No doubt I picked the transistor and the laser out of media hype. So at least some people in the media expected something from those two. Here the media was not wrong, and in the long term the hype was way below the reality.

Fusion is different: we know what we want it to do, but it's proving very difficult. It's a problem in search of a solution, unlike lasers which were (initially) a solution in search of a problem.
Yes, you're right, I guess I blanked out while writing the original comment.
That's because this breakthrough is being sold - from a dull business and product oriented perspective - as an incredible etc etc which makes a new kind of product more likely.

No one is shitting on the research itself. But the PR around this story has carpet bombed sci-comm as a potential practical energy source. Not as basic research.

So it's perfectly reasonable to ask if there's a there from a commercial POV. And to note out that currently there really isn't.

If they really had announced a viable commercial product everyone here would be cheering.

I don't see one part of the article that sold this from a dull business and product oriented perspective or any unreasonable sci-fi nonsense. They only explained some of some people's future goals of fusion. Not necessarily even the goals of this program. You can't ask about a commercial POV of something that likely isn't even close to existing. Think past the damn business perspective! It's science! This is Hacker News not Shark Tank! It's like asking what is the commercial POV of lake houses on Titan. It's just ridiculous. One step at a time.

The comment I replied to stated "Better to focus on standardised production lines for small fission reactors." To you, is that not shitting on the research? It implies the only purpose for this research is for power generation. And that it is clearly inferior to small fission reactors for that purpose, when the technology doesn't even exist yet.

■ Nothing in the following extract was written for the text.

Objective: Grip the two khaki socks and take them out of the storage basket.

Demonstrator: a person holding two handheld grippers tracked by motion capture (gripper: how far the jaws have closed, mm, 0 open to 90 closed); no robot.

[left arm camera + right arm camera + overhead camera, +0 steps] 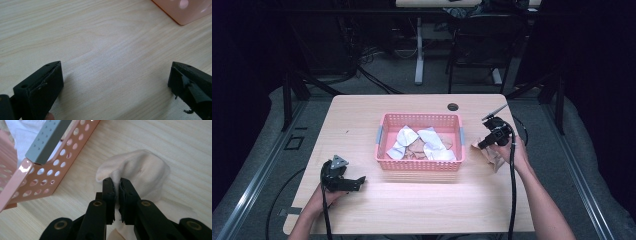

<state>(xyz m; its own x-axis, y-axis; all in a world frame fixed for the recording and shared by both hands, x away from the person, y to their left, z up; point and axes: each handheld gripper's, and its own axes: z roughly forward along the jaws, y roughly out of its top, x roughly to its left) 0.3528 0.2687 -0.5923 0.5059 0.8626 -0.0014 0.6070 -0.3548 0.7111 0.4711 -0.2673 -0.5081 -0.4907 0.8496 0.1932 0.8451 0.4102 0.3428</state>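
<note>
The right claw (116, 188) is clamped on a fold of a cream cloth (142, 170): in the right gripper view its two black jaws stand nearly together at the centre of the frame, with the cloth pinched up between them into a soft hump above the tips. The rest of the cloth spreads flat on the tabletop (155, 135) toward the lower right of that frame. In the high view the cloth (490, 154) lies at right of centre, just beside the right wall of the pink basket (384, 131), with the right claw (482, 145) on it and the hand behind.

The basket sits mid-frame in the high view and holds crumpled white and tan cloths (432, 142); grey handles clip onto its short walls.

The left claw (360, 181) rests low on the tabletop at lower left of the high view, near the basket's front corner. In the left gripper view its jaws stand wide apart over bare wood, and a basket corner (185, 12) shows at upper right.
</note>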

It just diminishes the accomplishment as a whole. It's so short sighted from a group of people who's jobs only came to existence <100 years ago.

Except it isn't the HN readership who choose to constantly frame these stories in terms of engineering. From the article:

"These and other scientific, technological and engineering hurdles will need to be overcome before fusion will produce electricity for your home. Work will also need to be done to bring the cost of a fusion power plant well down from the US$3.5 billion of the National Ignition Facility. These steps will require significant investment from both the federal government and private industry."

If fusion research scientists continue to insist that their research has any viable path to use in commercial power generation, and to demand large amounts on funding on that basis, then they should expect to be critiqued on that same basis.

What that that paragraph means is that things that do not exist will cost money to bring into existence. A significant amount. It's not a critique. This is not new. This is not a fusion problem. There is an initial cost and development to any new technology. This technology is particularly difficult, however. It's also sustainable real renewable energy. You have to worry about actually being able to invent something before you can worry about saving money on that thing. Look up how much the Manhattan Project cost! This shit is not software engineering; It's really really fucking complicated it will cost a load of money.

We don't really know what path fusion research will lead to. It's science. We don't know what we could find out tomorrow that could apply this research. But even the promises of commercial power generation alone should be enough to keep funding the project whether it will happen in 50 years or 100 years. It's not like they aren't making progress. You can't rush research and also under fund them.

The Manhattan Project cost $2 billion, equivalent to $23 billion in today’s dollars — for the entire project.

~$2 trillion was used to bailout big businesses. If money was properly accounted for, $2 trillion could fund approximately 87 Manhattan Projects simultaneously in today’s dollars.